Materials for the structures included lumber from By the Board Lumber in Readfield and Plexiglas from Portland Glass in Augusta. Small said she wanted the project to be a community effort and to make the grant that paid for the effort stretch as much as it could.

Small learned of a national Let’s Go! program grant from Nan Bell of Healthy Communities of the Capital Area, who told her about it after a borrowed StoryWalk set up along Readfield Beach last year got a good response from the community.

In order to apply for the Let’s Go! grant, Small said, the StoryWalk would be required to be placed at a Let’s Go! site and Readfield Elementary School is designated as one.


So the librarian contacted Jada Clark, Readfield Elementary School’s nurse, and the pair applied for an $800 grant. The funding was awarded in November 2020.

After straightening and flattening the pages, Brenda Lake puts one of the display cases back together before the StoryWalk grand opening Wednesday at Readfield Community Library. Joe Phelan/Kennebec Journal

The posts for the Readfield school StoryWalk have been completed, but have yet to be placed in the ground. With high temperatures and abundant rain this summer, Small said both projects were delayed and opened later than planned; the goal is to have the school one open by the end of September.

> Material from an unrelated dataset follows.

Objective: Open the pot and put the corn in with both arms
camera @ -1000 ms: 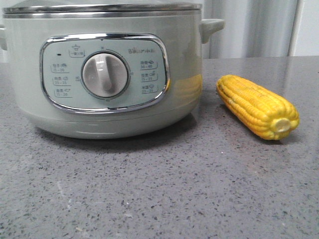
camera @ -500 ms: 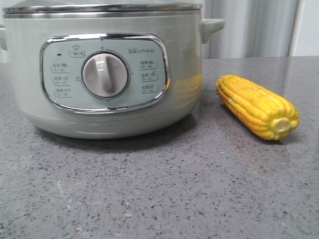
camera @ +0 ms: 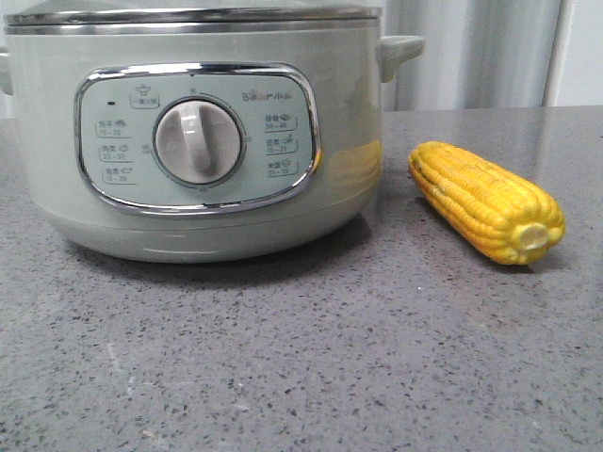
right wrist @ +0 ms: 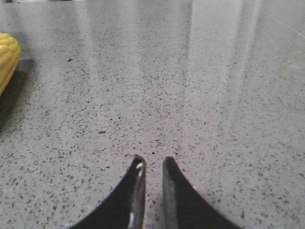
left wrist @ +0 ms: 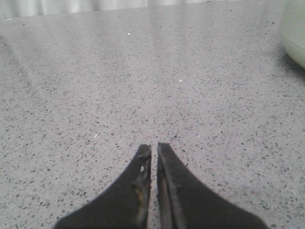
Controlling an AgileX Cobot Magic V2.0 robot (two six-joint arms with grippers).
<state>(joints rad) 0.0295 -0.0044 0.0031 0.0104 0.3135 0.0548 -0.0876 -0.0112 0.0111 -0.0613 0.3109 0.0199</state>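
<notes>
The pale green pot (camera: 198, 141) stands at the left of the front view, with a chrome-framed panel and a cream dial. Its lid (camera: 188, 16) is on. The yellow corn (camera: 485, 200) lies on the grey counter to the pot's right, stub end toward the camera. Neither gripper shows in the front view. My left gripper (left wrist: 154, 148) is shut and empty, low over bare counter, and a sliver of the pot (left wrist: 295, 33) shows at that view's edge. My right gripper (right wrist: 152, 160) is shut and empty over bare counter, and the corn (right wrist: 7, 59) is at that view's edge, well apart from the fingers.
The speckled grey counter (camera: 301, 358) runs under everything. A pale curtain (camera: 480, 52) hangs behind the counter's far edge. The pot's side handle (camera: 400, 49) sticks out toward the corn.
</notes>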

In addition to the posts, a successful StoryWalk also requires books. Small asked people to donate to sponsor a story, which requires two copies of each picture to put it page-by-page inside the post. A total of 23 sponsors stepped forward to support the program, and books will be changed on a monthly basis. The books also will be able to be used at both StoryWalk locations.

“With the books we chose, we reached out to the elementary school and the younger grades and asked them for suggestions,” Small said. “When we were choosing the books for the first two years of the StoryWalk, we wanted books that encouraged physical movement.”

Small hopes it will be an activity all ages can do in all types of weather. The library has snowshoes for people to rent, which she suggested could be used to walk the StoryWalk trail in the winter. Small also said the StoryWalk could be used for other aspects, like an art show at the elementary school.

Instructor Jordan Gehman brainstorms ideas for StoryWalk designs with students at Kents Hill School. The class was tasked with creating special StoryWalk posts. Photo by Gillian Barnes

Like Small, Gehmen and the students who created on the posts said they were excited to be out in the community and working on a project “that matters.” Most of the Kents Hill students who worked on the project are from out of state and board at the school.

They all said they wanted to do something similar again within the community.

“It helps us explore the community and helps other people,” said senior Naomi Balon, who is from Canada. “It bridges the community together, it’s not just a selective community.”